Exact repetition is required: reproduce every line of the data.

******

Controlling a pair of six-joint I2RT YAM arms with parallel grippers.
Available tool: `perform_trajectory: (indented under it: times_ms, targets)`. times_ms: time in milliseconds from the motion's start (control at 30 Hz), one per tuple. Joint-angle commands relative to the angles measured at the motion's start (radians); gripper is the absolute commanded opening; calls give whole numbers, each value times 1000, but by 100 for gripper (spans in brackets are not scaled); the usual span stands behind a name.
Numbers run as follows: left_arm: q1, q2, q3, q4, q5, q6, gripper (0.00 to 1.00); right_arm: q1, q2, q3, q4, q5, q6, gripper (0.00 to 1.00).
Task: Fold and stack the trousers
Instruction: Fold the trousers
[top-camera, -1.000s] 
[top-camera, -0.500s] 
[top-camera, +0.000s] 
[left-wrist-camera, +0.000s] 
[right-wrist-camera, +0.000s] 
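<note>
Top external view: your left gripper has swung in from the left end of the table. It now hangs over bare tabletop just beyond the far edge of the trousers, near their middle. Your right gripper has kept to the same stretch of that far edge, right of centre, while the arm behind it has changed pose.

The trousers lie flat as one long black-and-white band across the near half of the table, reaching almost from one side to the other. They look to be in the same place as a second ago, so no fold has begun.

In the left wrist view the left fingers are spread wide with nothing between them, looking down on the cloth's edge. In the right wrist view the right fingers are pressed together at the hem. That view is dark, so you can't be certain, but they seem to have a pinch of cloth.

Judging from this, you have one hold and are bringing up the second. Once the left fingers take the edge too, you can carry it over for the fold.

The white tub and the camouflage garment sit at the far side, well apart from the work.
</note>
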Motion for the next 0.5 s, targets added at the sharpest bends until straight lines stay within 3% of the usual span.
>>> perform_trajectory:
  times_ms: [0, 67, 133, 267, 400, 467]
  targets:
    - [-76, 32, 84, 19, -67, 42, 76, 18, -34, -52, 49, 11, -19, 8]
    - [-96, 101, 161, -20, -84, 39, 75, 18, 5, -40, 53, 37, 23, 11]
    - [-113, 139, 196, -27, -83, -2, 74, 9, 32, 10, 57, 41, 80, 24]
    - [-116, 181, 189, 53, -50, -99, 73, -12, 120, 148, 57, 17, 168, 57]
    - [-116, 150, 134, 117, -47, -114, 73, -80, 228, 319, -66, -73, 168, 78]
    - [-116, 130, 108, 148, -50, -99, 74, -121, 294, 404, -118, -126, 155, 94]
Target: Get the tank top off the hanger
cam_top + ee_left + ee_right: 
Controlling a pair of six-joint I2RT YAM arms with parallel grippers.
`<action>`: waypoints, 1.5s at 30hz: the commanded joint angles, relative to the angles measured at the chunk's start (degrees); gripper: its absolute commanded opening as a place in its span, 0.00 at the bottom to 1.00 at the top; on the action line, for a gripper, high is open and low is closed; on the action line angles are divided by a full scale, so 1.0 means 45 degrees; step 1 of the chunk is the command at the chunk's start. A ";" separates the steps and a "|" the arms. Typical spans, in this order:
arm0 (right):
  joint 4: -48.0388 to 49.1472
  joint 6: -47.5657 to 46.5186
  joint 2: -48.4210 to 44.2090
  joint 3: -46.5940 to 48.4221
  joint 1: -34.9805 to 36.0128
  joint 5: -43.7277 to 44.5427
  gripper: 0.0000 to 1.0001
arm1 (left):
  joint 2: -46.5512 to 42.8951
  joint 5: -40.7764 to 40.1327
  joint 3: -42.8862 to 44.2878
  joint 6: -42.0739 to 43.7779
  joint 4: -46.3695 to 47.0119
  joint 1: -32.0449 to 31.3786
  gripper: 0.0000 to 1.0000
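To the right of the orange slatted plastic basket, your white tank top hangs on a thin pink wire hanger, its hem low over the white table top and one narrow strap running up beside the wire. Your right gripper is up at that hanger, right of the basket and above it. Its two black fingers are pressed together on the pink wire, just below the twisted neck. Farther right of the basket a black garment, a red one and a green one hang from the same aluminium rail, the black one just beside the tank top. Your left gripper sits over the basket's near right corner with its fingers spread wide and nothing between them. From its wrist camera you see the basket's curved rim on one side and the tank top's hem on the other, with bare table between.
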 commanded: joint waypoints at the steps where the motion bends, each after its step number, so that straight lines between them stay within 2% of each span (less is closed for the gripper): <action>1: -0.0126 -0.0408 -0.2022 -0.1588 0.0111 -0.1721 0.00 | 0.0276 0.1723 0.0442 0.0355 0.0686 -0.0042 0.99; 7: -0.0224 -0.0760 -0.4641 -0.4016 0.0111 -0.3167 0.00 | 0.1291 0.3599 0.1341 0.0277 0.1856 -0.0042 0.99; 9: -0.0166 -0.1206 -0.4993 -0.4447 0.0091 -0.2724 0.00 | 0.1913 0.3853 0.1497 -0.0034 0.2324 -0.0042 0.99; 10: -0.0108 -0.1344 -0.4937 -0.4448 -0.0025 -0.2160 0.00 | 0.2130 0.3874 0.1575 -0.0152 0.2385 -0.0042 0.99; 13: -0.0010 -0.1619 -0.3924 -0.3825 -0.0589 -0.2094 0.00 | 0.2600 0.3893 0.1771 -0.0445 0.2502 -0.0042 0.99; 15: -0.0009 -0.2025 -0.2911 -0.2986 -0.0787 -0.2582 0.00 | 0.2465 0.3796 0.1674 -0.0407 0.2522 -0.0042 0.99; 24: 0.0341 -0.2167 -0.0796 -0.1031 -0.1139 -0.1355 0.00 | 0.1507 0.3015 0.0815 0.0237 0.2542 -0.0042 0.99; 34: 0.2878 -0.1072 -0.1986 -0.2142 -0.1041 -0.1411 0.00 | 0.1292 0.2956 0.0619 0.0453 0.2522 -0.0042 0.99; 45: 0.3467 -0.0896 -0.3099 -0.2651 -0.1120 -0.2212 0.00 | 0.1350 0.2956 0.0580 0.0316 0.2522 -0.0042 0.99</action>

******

TASK OUTPUT:
Controlling a pair of six-joint I2RT YAM arms with parallel grippers.
Available tool: `perform_trajectory: (indented under it: times_ms, targets)`. times_ms: time in milliseconds from the motion's start (control at 30 Hz), one per tuple. Joint-angle commands relative to the angles measured at the motion's start (radians); gripper is the absolute commanded opening; calls give whole numbers, each value times 1000, but by 100 for gripper (spans in brackets are not scaled); the usual span stands behind a name.
Numbers run as follows: left_arm: q1, q2, q3, q4, q5, q6, gripper (0.00 to 1.00); right_arm: q1, q2, q3, q4, q5, q6, gripper (0.00 to 1.00).
Task: Fold and stack the trousers
Instruction: Fold the trousers
[top-camera, -1.000s] 
[top-camera, -0.500s] 
[top-camera, +0.000s] 
[left-wrist-camera, +0.000s] 
[right-wrist-camera, +0.000s] 
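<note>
Top external view: your left gripper has swung in from the left end of the table. It now hangs over bare tabletop just beyond the far edge of the trousers, near their middle. Your right gripper has kept to the same stretch of that far edge, right of centre, while the arm behind it has changed pose.

The trousers lie flat as one long black-and-white band across the near half of the table, reaching almost from one side to the other. They look to be in the same place as a second ago, so no fold has begun.

In the left wrist view the left fingers are spread wide with nothing between them, looking down on the cloth's edge. In the right wrist view the right fingers are pressed together at the hem. That view is dark, so you can't be certain, but they seem to have a pinch of cloth.

Judging from this, you have one hold and are bringing up the second. Once the left fingers take the edge too, you can carry it over for the fold.

The white tub and the camouflage garment sit at the far side, well apart from the work.
</note>
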Motion for the next 0.5 s, targets added at the sharpest bends until straight lines stay within 3% of the usual span.
>>> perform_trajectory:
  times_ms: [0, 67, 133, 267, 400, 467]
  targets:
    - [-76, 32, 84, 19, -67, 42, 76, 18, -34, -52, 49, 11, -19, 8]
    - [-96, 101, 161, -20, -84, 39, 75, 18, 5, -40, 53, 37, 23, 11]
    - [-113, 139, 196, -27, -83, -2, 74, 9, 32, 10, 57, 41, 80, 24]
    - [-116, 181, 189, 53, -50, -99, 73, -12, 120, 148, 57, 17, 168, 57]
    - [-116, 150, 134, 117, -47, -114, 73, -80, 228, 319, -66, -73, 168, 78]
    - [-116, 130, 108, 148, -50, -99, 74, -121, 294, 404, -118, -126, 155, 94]
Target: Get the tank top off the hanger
cam_top + ee_left + ee_right: 
Controlling a pair of six-joint I2RT YAM arms with parallel grippers.
`<action>`: waypoints, 1.5s at 30hz: the commanded joint angles, relative to the angles measured at the chunk's start (degrees); gripper: its absolute commanded opening as a place in its span, 0.00 at the bottom to 1.00 at the top; on the action line, for a gripper, high is open and low is closed; on the action line angles are divided by a full scale, so 1.0 means 45 degrees; step 1 of the chunk is the command at the chunk's start. A ";" separates the steps and a "|" the arms. Typical spans, in this order:
arm0 (right):
  joint 4: -48.0388 to 49.1472
  joint 6: -47.5657 to 46.5186
  joint 2: -48.4210 to 44.2090
  joint 3: -46.5940 to 48.4221
  joint 1: -34.9805 to 36.0128
  joint 5: -43.7277 to 44.5427
  gripper: 0.0000 to 1.0001
arm1 (left):
  joint 2: -46.5512 to 42.8951
  joint 5: -40.7764 to 40.1327
  joint 3: -42.8862 to 44.2878
  joint 6: -42.0739 to 43.7779
  joint 4: -46.3695 to 47.0119
  joint 1: -32.0449 to 31.3786
  gripper: 0.0000 to 1.0000
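To the right of the orange slatted plastic basket, your white tank top hangs on a thin pink wire hanger, its hem low over the white table top and one narrow strap running up beside the wire. Your right gripper is up at that hanger, right of the basket and above it. Its two black fingers are pressed together on the pink wire, just below the twisted neck. Farther right of the basket a black garment, a red one and a green one hang from the same aluminium rail, the black one just beside the tank top. Your left gripper sits over the basket's near right corner with its fingers spread wide and nothing between them. From its wrist camera you see the basket's curved rim on one side and the tank top's hem on the other, with bare table between.
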 commanded: joint waypoints at the steps where the motion bends, each after its step number, so that straight lines between them stay within 2% of each span (less is closed for the gripper): <action>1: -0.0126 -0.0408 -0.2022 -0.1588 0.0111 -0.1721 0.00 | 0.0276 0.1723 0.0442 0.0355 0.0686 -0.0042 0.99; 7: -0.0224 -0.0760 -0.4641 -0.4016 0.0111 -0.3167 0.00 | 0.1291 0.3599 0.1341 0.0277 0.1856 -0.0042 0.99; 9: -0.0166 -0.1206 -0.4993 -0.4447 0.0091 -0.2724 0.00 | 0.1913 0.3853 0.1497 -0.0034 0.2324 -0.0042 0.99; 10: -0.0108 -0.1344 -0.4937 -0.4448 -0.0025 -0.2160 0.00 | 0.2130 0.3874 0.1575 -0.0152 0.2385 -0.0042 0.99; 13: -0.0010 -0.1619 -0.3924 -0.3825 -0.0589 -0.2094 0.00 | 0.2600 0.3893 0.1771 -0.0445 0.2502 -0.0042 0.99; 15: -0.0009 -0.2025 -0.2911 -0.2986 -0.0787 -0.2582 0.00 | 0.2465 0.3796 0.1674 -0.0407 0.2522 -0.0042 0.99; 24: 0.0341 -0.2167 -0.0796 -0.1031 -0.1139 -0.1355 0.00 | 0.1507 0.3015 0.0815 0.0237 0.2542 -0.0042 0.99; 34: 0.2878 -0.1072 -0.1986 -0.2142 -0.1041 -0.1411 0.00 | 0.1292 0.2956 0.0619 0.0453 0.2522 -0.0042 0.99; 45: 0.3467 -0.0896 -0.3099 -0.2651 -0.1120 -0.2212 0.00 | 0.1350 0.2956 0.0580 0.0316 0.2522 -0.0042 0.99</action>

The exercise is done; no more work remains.